"The Lorentz Trigger"

The Lorentz Trigger

Solar eruptions are traditionally modeled by constructing a force-free equilibrium — a magnetic field configuration where currents flow parallel to field lines, producing zero net Lorentz force — and then perturbing it until it becomes unstable. The perturbation might be photospheric shearing, flux emergence, or reconnection. But the real pre-eruption corona isn’t force-free. Lorentz forces exist, especially in the lower atmosphere where plasma beta approaches unity.

A data-constrained MHD simulation of the SOL2014-12-18T21:41 eruption (NOAA 12241, preceded by an M6.9 flare) now starts from a non-force-free magnetic field extrapolated from photospheric vector magnetograms taken minutes before the flare. No pre-existing flux rope is assumed. No photospheric driving is imposed. The initial Lorentz force imbalance in the sheared arcade is sufficient: it spontaneously forms a flux rope that rises, carrying dense lower-atmosphere material upward, and escapes the simulation domain at 350 km/s with approximately constant acceleration.
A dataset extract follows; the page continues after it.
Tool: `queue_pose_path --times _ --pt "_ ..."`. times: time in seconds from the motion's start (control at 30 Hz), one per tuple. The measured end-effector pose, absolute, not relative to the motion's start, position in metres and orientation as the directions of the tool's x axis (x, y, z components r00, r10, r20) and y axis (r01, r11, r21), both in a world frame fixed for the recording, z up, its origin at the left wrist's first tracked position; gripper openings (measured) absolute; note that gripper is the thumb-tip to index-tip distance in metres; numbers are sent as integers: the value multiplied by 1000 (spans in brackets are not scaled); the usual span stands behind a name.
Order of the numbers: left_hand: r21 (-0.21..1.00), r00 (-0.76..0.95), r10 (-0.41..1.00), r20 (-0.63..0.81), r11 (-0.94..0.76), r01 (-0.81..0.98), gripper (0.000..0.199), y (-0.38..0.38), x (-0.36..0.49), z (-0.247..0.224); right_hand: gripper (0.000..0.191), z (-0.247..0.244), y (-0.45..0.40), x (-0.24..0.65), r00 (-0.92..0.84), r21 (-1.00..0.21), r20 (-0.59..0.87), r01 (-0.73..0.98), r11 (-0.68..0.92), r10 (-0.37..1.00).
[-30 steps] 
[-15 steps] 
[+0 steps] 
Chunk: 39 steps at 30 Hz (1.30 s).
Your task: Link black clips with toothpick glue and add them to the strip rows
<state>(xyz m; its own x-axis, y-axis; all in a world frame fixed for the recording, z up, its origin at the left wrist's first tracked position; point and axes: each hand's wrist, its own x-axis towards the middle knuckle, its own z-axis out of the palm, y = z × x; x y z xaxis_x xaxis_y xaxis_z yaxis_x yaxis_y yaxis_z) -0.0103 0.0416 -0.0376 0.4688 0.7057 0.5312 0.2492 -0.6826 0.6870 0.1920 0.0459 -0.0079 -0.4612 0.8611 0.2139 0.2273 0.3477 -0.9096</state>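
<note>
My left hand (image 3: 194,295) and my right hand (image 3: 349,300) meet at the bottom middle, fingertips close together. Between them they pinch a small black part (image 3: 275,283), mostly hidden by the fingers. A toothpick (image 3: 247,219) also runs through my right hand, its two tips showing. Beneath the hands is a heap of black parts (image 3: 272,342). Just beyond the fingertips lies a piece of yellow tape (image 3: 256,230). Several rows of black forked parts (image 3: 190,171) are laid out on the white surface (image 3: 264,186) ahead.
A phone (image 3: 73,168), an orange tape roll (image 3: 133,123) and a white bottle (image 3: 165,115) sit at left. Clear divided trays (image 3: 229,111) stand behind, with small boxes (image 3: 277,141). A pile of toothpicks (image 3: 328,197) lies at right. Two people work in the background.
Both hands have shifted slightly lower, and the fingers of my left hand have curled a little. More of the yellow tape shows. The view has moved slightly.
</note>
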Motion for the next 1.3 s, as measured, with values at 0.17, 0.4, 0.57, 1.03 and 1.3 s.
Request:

The flux rope isn’t put in by hand — it assembles itself from the force imbalance. The eruption isn’t triggered by an external perturbation — it triggers itself. The non-force-free initial condition contains enough stored energy and structural instability that formation and eruption are a single continuous process, not two separate phases requiring different mechanisms.

This reframes the triggering question. The traditional approach asks: what perturbation destabilizes a force-free equilibrium? The non-force-free approach asks: why would you assume equilibrium in the first place? The Lorentz force was always there. The eruption was already in progress before the simulation started.